Ovviamente, per adesso, si tratta solo di ipotesi: ma, come d’incanto, si moltiplicano già le dichiarazioni contrarie ad affrontare le questioni ancora aperte in un settore che è tanta parte della spesa pubblica e che è messo alla prova da trasformazioni demografiche, occupazionali ed economiche mai emerse con tanta violenza e rapidità in epoche storiche precedenti. Non più tardi di qualche giorno fa, l’Istat ha certificato che (dati 2009) l’incidenza della spesa pensionistica sul Pil è appena al di sotto del 17%. Ciò significa che la crisi – determinando un crollo del prodotto, in misura del 5%, al denominatore, a fronte di una crescita importante della spesa al numeratore – ha anticipato di quasi un quarto di secolo quel “picco” previsto intorno al 2035, quando i baby boomers erano attesi all’appuntamento con la quiescenza.



Certo, il Governo ha adottato delle misure di carattere strutturale, lo scorso anno, che si sono limitate, però, a correggere di qualche decimale di punto una curva della spesa che resta stabilmente al di sopra della media europea per almeno 2 punti di Pil. In tale contesto, le solite “anime belle” pontificano che le pensioni non possono essere usate per “fare cassa”, come se non fosse proprio questo il problema di un Paese, come l’Italia, che avrà pur affrontato con efficacia la crisi finanziaria evitando di seguire la Grecia lungo il viale dei passi perduti, ma che presenta tanti handicap strutturali da potersi trovare, da un momento all’altro, in grave difficoltà, se soltanto fallisse un rateo di sottoscrizione dei titoli di Stato o se, per poterlo fare, si dovessero promettere tassi d’interesse insostenibili.

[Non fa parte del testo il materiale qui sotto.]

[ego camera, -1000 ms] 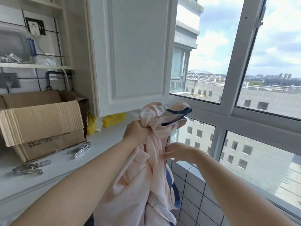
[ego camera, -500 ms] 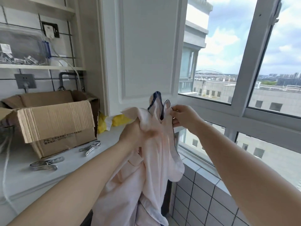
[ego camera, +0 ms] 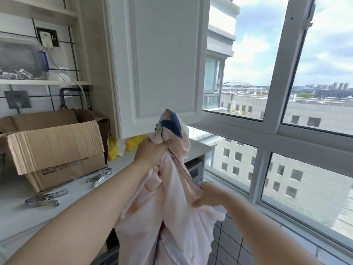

È mai possibile che un settore di spesa pubblica tanto importante, come il sistema pensionistico, possa “marcare visita” quando, tra poche ore, ci sarà l’appello a contribuire a una manovra dell’ordine di 40-45 miliardi nel giro di 24 mesi? Quanto alle misure da adottare, in tutto il mondo sviluppato l’aumento dell’età pensionabile è la risposta logica e conduce, da noi, al differenziale tuttora esistente per la vecchiaia delle lavoratrici dei settori privati.

Volendo agire con equità sarebbe il caso di ripristinare (come prevedeva la riforma Dini del 1995) una forma di pensionamento unificato per tipologia e genere, ma flessibile all’interno di un range compreso tra 63 e 68 anni, in grado di elevare l’età effettiva di pensionamento, ma di salvaguardare nel contempo le propensioni delle persone.